## Exercise
Once you find the line containing "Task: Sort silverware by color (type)", please retype it and every line after it to the end of the entries, exactly and with nothing added.
*** Dataset Section Begins ***
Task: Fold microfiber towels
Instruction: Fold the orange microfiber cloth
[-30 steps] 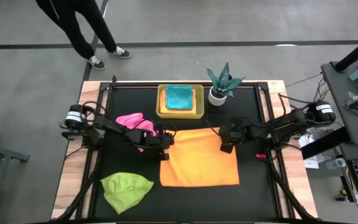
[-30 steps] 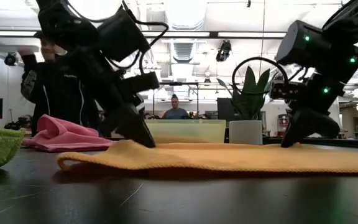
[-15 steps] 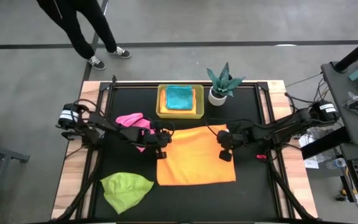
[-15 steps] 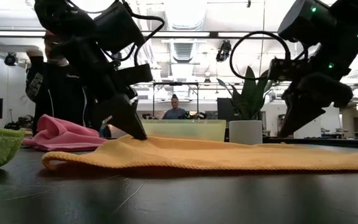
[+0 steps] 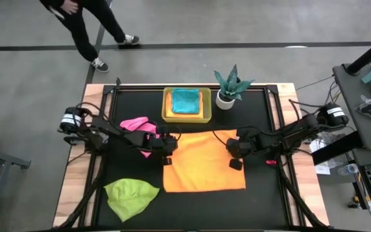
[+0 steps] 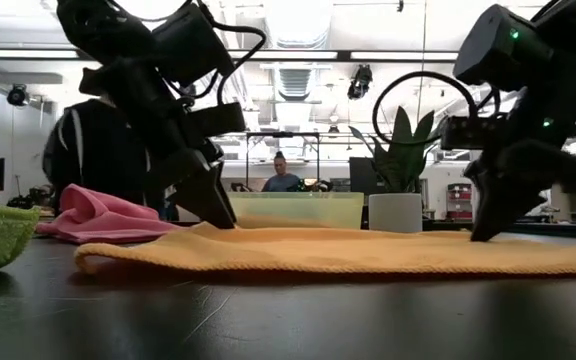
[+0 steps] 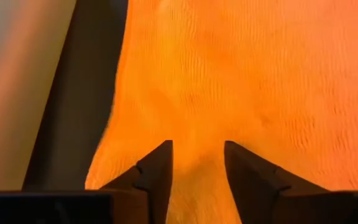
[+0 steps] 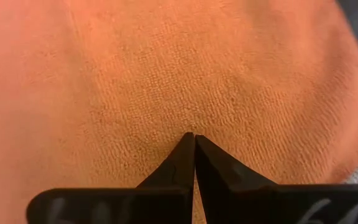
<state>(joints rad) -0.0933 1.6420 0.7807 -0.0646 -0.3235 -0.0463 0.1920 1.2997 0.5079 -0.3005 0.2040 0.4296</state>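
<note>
Overhead, the black table point(image 5: 134, 174) carries an orange towel point(image 5: 205, 164) spread flat at its centre, roughly square, with its far edge slightly rumpled. The left gripper point(image 5: 168, 152) sits at the towel's far-left corner. In the left wrist view its two fingers point(image 7: 157, 177) stand apart with orange cloth showing in the gap between them; the tips rest at the cloth surface, and no fold is pinched. The right gripper point(image 5: 235, 162) lies over the towel's right part, near its right edge. In the right wrist view its fingers point(image 8: 182, 158) meet tip to tip, closed, directly above the weave; whether any cloth is caught between them cannot be told.

From table height, the towel lies as a long low band across the table, its left end curled up slightly. The left gripper point(image 6: 213, 205) comes down onto it at the left, the right gripper point(image 6: 488, 225) at the right.

Other towels: a pink one point(image 5: 139, 125) bunched just left of the left gripper; a lime green one point(image 5: 131, 195) crumpled at the near-left of the table; a turquoise one point(image 5: 185, 101) folded inside a yellow tray point(image 5: 167, 109) at the far centre. A plant point(image 5: 227, 87) in a white pot stands just right of the tray. A person point(image 5: 85, 26) walks on the floor beyond the far-left corner.
</note>
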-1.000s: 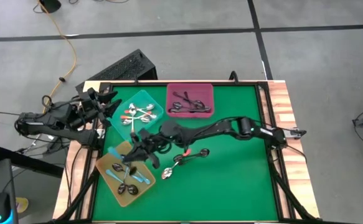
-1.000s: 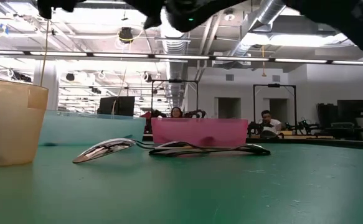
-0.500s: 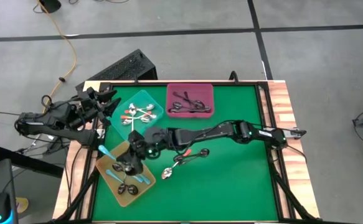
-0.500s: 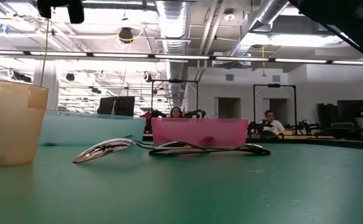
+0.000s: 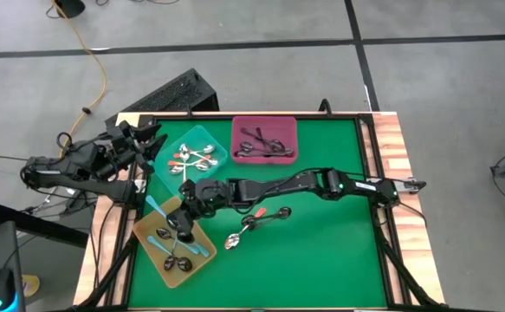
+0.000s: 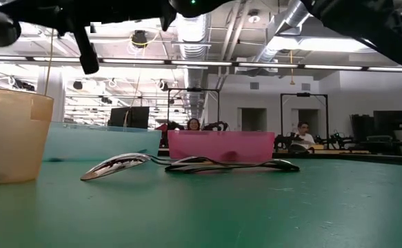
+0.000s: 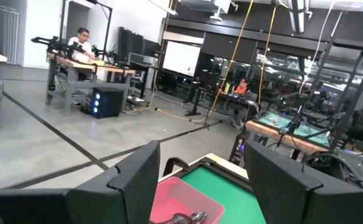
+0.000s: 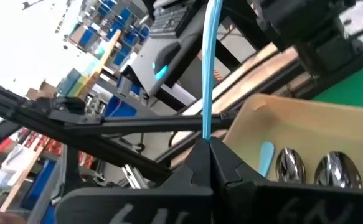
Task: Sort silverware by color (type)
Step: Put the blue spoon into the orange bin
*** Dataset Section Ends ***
## Response to this exercise
Task: Sort silverware by color (type)
Step: Put the blue spoon into the orange bin

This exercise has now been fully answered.